## Your task
Print every line below exactly. Skip the pictures.

Segment Open

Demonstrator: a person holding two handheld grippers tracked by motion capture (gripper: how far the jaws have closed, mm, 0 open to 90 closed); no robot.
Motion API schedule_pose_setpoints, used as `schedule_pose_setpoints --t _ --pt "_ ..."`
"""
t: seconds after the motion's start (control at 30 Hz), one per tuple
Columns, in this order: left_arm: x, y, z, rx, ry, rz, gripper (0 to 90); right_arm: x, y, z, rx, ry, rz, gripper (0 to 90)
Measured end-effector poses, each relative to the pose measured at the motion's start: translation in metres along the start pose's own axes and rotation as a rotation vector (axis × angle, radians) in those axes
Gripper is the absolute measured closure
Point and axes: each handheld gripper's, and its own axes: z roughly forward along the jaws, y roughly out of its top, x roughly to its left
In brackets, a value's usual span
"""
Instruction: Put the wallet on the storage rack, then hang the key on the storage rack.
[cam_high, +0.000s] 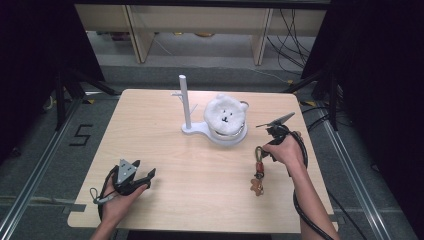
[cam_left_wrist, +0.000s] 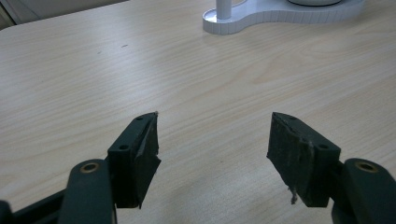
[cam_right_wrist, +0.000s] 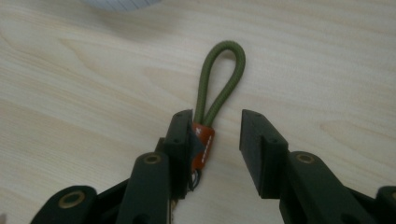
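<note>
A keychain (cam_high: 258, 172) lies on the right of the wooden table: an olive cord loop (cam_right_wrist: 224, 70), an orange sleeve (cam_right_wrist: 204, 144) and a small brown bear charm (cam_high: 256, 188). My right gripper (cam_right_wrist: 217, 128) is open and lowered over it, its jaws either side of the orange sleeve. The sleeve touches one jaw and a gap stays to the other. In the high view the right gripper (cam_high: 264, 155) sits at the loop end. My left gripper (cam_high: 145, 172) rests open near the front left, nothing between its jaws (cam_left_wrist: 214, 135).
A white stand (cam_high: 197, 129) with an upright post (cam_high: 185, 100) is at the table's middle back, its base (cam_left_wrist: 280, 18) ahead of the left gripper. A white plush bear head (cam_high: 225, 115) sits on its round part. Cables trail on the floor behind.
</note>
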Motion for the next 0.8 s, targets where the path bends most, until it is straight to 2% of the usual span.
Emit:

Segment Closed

## Response box
Demonstrator: a person holding two handheld grippers tracked by motion capture (gripper: how far the jaws have closed, mm, 0 open to 90 closed); no robot.
Motion API schedule_pose_setpoints, used as `schedule_pose_setpoints --t _ --pt "_ ..."`
"""
t: seconds after the motion's start (control at 30 Hz), one per tuple
Columns, in this order: left_arm: x, y, z, rx, ry, rz, gripper (0 to 90); right_arm: x, y, z, rx, ry, rz, gripper (0 to 90)
Measured end-effector poses, each relative to the pose measured at the motion's start: translation in metres along the start pose's own axes and rotation as a rotation vector (axis × angle, radians) in those axes
Gripper is the absolute measured closure
Point and axes: each handheld gripper's, and its own axes: z roughly forward along the jaws, y roughly out of its top, x roughly to its left
In brackets, a value's usual span
"""
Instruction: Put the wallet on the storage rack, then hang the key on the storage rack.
[cam_high, +0.000s] 
[cam_left_wrist, +0.000s] 
[cam_right_wrist, +0.000s] 
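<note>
A keychain (cam_high: 258, 172) lies on the right of the wooden table: an olive cord loop (cam_right_wrist: 224, 70), an orange sleeve (cam_right_wrist: 204, 144) and a small brown bear charm (cam_high: 256, 188). My right gripper (cam_right_wrist: 217, 128) is open and lowered over it, its jaws either side of the orange sleeve. The sleeve touches one jaw and a gap stays to the other. In the high view the right gripper (cam_high: 264, 155) sits at the loop end. My left gripper (cam_high: 145, 172) rests open near the front left, nothing between its jaws (cam_left_wrist: 214, 135).
A white stand (cam_high: 197, 129) with an upright post (cam_high: 185, 100) is at the table's middle back, its base (cam_left_wrist: 280, 18) ahead of the left gripper. A white plush bear head (cam_high: 225, 115) sits on its round part. Cables trail on the floor behind.
</note>
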Motion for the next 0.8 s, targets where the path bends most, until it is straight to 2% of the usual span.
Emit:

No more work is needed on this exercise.